Schweinfurt

Tanzen ist die beste Medizin

Die Tanzfläche ist voll, 150 Tänzerinnen und Tänzer geben den "Fridolin". Foto: Daniela Schneider

"Wenn das Leben uns in die Knie zwingt, tanzen wir Limbo". Diese Aussage auf einer Tischkarte könnte das Motto des Tanzfestes im Evangelischen Gemeindehaus gewesen sein, das im Rahmen der Schweinfurter Seniorenwochen stattfand.  Seit vielen Jahren wird dieses unterhaltsame Event von Christa Vogel aus Geldersheim organisiert, seit zwei Jahren wird sie dabei von Marianne Mann unterstützt. Rund 150 Tänzerinnen und Tänzer waren aus der Region zusammengekommen, und zeigten in insgesamt acht Tanzkreisen einstudierte Tänze. Dabei hatte jede Gruppe einen speziellen Tanz im "choreografischen Gepäck", den die Formation vortanzte.

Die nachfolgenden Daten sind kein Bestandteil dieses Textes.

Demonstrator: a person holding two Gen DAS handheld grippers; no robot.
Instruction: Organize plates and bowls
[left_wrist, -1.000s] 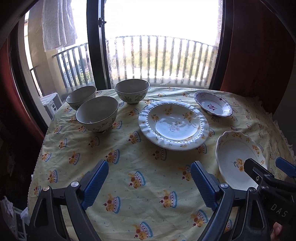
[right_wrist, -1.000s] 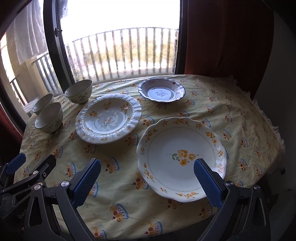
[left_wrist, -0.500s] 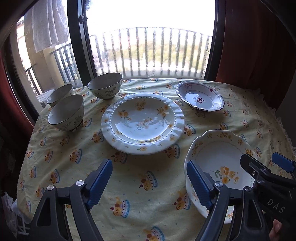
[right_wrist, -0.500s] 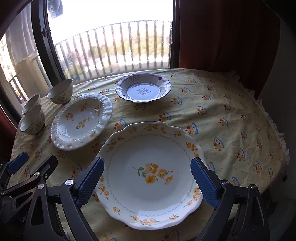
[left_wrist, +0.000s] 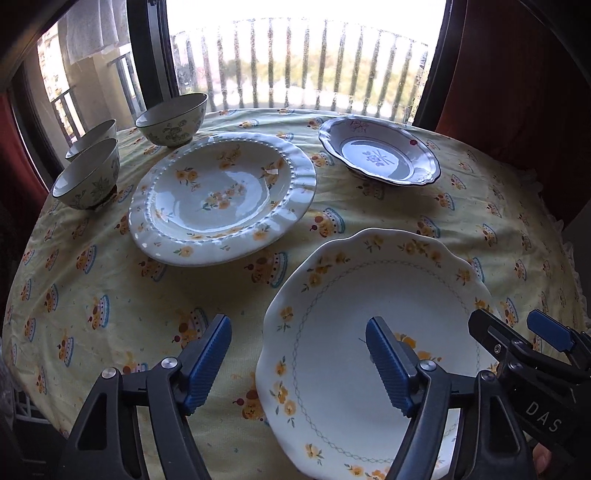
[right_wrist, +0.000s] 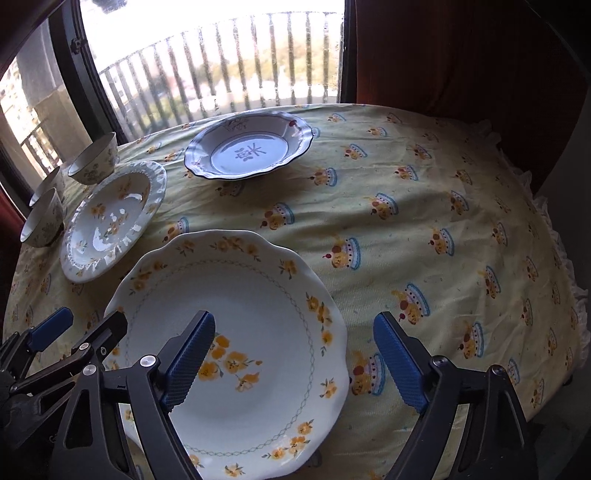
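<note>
The scalloped plate (left_wrist: 373, 295) with yellow flowers lies nearest on the table (left_wrist: 110, 295), under both tongs. The left tongs (left_wrist: 297, 363) gape across its left rim; the right tongs (right_wrist: 293, 360) gape across its right rim, gripping nothing. Only the left view shows all three bowls (left_wrist: 88, 177) fully, each holding nothing. Beyond sit the beaded plate (left_wrist: 221, 192) and blue-rimmed dish (right_wrist: 249, 149), both bare inside.

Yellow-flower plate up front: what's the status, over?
Left gripper and right gripper both open, empty. Each straddles a rim of the yellow-flower plate, flat on the tablecloth. Contact unclear. Nothing in the way.
</note>
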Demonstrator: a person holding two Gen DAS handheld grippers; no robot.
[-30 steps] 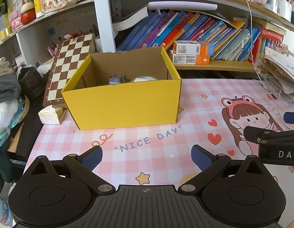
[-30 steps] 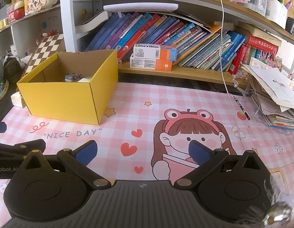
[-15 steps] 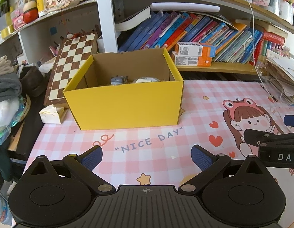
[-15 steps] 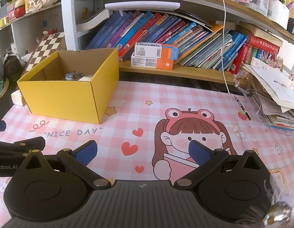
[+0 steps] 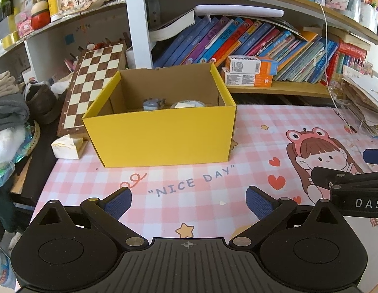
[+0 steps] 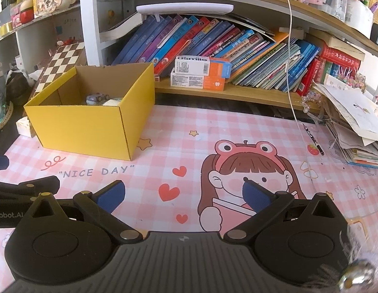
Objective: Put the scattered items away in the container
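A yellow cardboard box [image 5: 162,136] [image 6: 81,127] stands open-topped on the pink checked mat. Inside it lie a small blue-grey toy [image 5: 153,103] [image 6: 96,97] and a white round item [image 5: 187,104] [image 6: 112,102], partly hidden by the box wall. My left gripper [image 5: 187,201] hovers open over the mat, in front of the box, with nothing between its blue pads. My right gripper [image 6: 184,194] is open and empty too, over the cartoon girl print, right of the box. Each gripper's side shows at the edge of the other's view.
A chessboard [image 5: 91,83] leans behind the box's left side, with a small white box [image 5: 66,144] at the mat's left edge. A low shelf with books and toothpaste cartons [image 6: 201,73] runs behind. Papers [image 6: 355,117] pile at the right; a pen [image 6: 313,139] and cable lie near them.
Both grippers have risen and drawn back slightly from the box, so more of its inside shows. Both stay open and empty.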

Anspruchsvolle Choreografien gelobt

Anschließend konnten alle anderen Gäste mitmachen. In der Pause gab es Zeit zum Plaudern und aus Mühlhausen noch einen "Tanz im Sitzen" - eine schöne Möglichkeit, wenn die Beine im hohen Alter nicht mehr so recht mitmachen. Die Organisatorinnen lobten die anspruchsvollen Choreografien, die ihrer Ansicht nach  den Akteuren so einiges an Konzentration abverlangten; viele der Teilnehmer absolvierten bereits diverse Tanzabzeichen, so Marianne Mann. Zum Auftakt bot der Tanzkreis aus Bergrheinfeld den stimmungsvollen Rundtanz "Fridolin", der danach die 150 "Nachtänzer" auf der Tanzfläche vor große Herausforderungen stellte. Weitere Tänze vom Line-Dance bis zum Flirt-Tanz schlossen sich an; die Veranstaltung endete wie immer mit einem gemeinsamen Schlusslied und der Erkenntnis, dass die "Poesie des Fußes auch Balsam für die Seele" sei.